• WHAT YOU WILL DO
Without further comment, state how many lines in the listing below contain the word "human".

• RECORDS PROVIDED
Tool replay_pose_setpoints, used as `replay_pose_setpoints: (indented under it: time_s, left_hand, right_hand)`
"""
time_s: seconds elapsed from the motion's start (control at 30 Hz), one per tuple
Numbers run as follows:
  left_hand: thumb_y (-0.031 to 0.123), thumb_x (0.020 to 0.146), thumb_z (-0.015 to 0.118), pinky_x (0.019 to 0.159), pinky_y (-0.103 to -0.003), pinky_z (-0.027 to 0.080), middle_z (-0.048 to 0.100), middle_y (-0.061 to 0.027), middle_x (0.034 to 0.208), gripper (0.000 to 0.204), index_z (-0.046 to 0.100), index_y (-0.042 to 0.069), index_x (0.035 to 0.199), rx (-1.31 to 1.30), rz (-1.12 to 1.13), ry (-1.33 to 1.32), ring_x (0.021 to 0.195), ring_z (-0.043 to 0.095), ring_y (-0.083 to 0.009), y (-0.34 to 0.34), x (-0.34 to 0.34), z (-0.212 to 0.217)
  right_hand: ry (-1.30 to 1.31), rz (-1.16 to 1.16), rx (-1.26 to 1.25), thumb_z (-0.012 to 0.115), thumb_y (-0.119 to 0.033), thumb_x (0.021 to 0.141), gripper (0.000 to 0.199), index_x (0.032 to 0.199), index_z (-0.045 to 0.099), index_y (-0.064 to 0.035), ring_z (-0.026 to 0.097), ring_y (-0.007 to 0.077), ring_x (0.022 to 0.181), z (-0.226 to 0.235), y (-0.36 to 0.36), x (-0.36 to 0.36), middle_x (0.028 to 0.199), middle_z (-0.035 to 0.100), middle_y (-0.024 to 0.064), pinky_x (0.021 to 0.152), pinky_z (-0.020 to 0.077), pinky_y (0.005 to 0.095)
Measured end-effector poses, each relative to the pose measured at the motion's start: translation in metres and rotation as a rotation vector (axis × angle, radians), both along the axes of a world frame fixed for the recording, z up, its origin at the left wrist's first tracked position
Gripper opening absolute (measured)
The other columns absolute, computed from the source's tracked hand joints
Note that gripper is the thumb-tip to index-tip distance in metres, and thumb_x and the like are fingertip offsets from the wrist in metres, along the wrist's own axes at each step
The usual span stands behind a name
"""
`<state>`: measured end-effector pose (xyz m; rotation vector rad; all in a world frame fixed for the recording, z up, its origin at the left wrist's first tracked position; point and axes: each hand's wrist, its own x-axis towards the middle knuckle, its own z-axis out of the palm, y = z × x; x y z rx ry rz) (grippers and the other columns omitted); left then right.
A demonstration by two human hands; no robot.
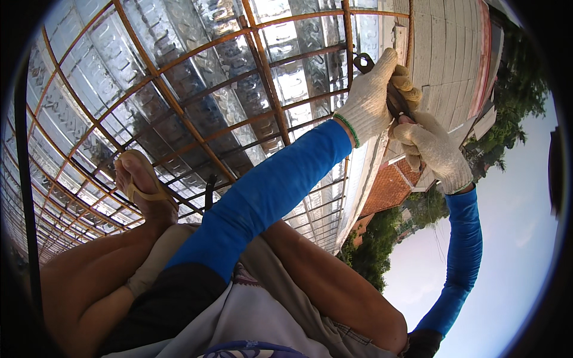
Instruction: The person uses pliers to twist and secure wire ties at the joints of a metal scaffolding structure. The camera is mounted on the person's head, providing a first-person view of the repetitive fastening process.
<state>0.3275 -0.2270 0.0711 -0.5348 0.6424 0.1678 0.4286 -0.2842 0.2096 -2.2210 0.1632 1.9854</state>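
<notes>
Both my hands wear cream knitted gloves, with blue sleeves on the arms. Up at the right edge of the rusty rebar grid (261, 56), my left hand (371, 95) is wrapped round a dark metal bar (395, 101). A dark curved loop (362, 62) sticks out past its far side; whether it belongs to the same bar I cannot tell. Just below and to the right, my right hand (439, 149) has its fingers curled in against the bar's lower end. The gloves hide most of the bar, so its full shape does not show.
Shiny ribbed metal decking (227, 77) lies under the grid. My foot in a tan flip-flop (143, 185) rests on the bars. A pale block-like wall (441, 53) runs along the right, with an orange brick surface (388, 186), trees (519, 89) and open sky beyond the edge.
</notes>
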Motion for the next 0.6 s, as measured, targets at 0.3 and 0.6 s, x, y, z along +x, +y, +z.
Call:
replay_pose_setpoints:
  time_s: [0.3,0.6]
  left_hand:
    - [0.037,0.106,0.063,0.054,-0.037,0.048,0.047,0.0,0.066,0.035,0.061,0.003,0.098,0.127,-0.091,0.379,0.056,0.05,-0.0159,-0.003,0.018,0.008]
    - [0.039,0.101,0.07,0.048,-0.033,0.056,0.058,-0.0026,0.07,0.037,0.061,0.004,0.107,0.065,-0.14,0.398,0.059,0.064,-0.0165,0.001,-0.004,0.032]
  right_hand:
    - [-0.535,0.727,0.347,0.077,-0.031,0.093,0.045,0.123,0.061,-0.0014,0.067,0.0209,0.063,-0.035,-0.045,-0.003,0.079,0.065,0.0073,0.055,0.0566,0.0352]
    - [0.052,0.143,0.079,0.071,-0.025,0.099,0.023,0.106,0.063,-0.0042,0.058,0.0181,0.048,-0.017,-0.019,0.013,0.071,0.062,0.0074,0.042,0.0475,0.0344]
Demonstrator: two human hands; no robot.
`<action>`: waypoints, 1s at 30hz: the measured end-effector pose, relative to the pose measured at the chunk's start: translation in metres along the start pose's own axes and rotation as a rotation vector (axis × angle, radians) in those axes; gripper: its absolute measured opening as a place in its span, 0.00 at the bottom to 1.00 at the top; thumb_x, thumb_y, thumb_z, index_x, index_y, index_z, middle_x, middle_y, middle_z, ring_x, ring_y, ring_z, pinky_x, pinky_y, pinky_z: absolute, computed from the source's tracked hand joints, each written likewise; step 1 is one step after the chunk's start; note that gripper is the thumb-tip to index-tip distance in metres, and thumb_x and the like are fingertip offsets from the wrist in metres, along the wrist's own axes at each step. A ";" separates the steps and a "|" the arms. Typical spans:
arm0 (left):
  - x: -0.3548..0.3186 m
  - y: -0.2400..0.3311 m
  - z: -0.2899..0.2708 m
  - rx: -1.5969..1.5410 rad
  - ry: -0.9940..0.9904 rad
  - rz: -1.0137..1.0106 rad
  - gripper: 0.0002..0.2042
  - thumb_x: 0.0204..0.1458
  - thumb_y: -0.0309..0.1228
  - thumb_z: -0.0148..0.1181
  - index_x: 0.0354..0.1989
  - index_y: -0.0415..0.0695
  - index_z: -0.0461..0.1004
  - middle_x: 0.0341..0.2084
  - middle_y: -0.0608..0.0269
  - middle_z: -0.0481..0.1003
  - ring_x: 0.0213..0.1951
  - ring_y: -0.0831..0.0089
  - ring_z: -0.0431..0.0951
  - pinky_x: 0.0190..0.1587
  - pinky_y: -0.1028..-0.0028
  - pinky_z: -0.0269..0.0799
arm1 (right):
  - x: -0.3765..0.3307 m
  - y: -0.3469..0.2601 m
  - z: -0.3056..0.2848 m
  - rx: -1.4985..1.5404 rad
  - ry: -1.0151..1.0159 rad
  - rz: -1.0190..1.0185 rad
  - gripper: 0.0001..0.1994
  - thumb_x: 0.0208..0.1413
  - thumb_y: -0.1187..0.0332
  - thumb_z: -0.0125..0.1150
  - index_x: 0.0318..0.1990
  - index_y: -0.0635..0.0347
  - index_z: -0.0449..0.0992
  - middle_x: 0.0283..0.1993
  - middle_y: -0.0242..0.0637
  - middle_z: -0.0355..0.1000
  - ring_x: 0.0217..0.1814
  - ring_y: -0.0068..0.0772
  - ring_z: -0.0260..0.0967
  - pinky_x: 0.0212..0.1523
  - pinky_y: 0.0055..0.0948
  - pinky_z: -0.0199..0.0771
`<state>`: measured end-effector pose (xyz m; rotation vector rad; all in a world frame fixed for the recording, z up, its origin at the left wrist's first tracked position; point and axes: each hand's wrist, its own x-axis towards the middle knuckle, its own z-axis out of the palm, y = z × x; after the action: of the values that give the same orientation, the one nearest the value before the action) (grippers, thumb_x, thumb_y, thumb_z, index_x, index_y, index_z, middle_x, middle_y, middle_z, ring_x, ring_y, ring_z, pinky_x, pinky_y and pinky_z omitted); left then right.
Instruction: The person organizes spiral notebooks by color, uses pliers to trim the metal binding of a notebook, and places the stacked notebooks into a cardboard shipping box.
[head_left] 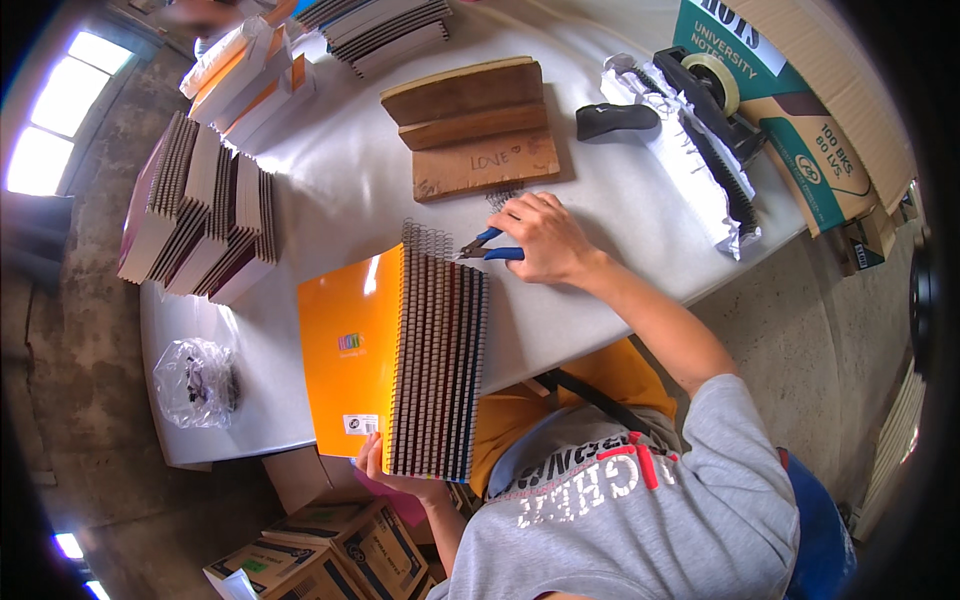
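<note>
My right hand (545, 238) grips a pair of blue-handled cutting pliers (505, 254). Their jaws are at the long wire ends (428, 240) that stick out past the far end of a stack of spiral notebooks (440, 360). The stack has a glossy orange cover on its left side, with the coils lined up facing up. With its fingers at the stack's near lower corner, my left hand (378, 462) holds the notebooks at the table's front edge. Small wire scraps (503, 196) lie beyond the pliers, partly hidden by my right hand.
A stepped wooden block (490, 165) sits farther back. More spiral notebooks (200, 215) stand at the left, near a clear plastic bag (195, 382). Toward the right are a black tape dispenser (710, 95), a dark pouch-like item (615, 120) and a cardboard box (810, 160). Cartons (325, 550) stand below.
</note>
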<state>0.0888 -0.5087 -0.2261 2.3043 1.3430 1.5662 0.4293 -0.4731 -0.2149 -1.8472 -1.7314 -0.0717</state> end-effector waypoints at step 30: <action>-0.004 -0.004 0.001 -0.022 0.030 -0.042 0.22 0.45 0.29 0.62 0.47 0.47 0.58 0.40 0.60 0.61 0.46 0.67 0.65 0.52 0.66 0.62 | 0.012 -0.005 0.005 0.087 -0.022 0.010 0.16 0.36 0.65 0.64 0.37 0.55 0.75 0.39 0.36 0.68 0.45 0.39 0.66 0.49 0.35 0.63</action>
<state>0.0866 -0.5087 -0.2308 2.2345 1.3637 1.6007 0.4248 -0.4598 -0.2121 -1.7991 -1.7129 0.0270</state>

• SOLUTION FOR THIS EXERCISE
2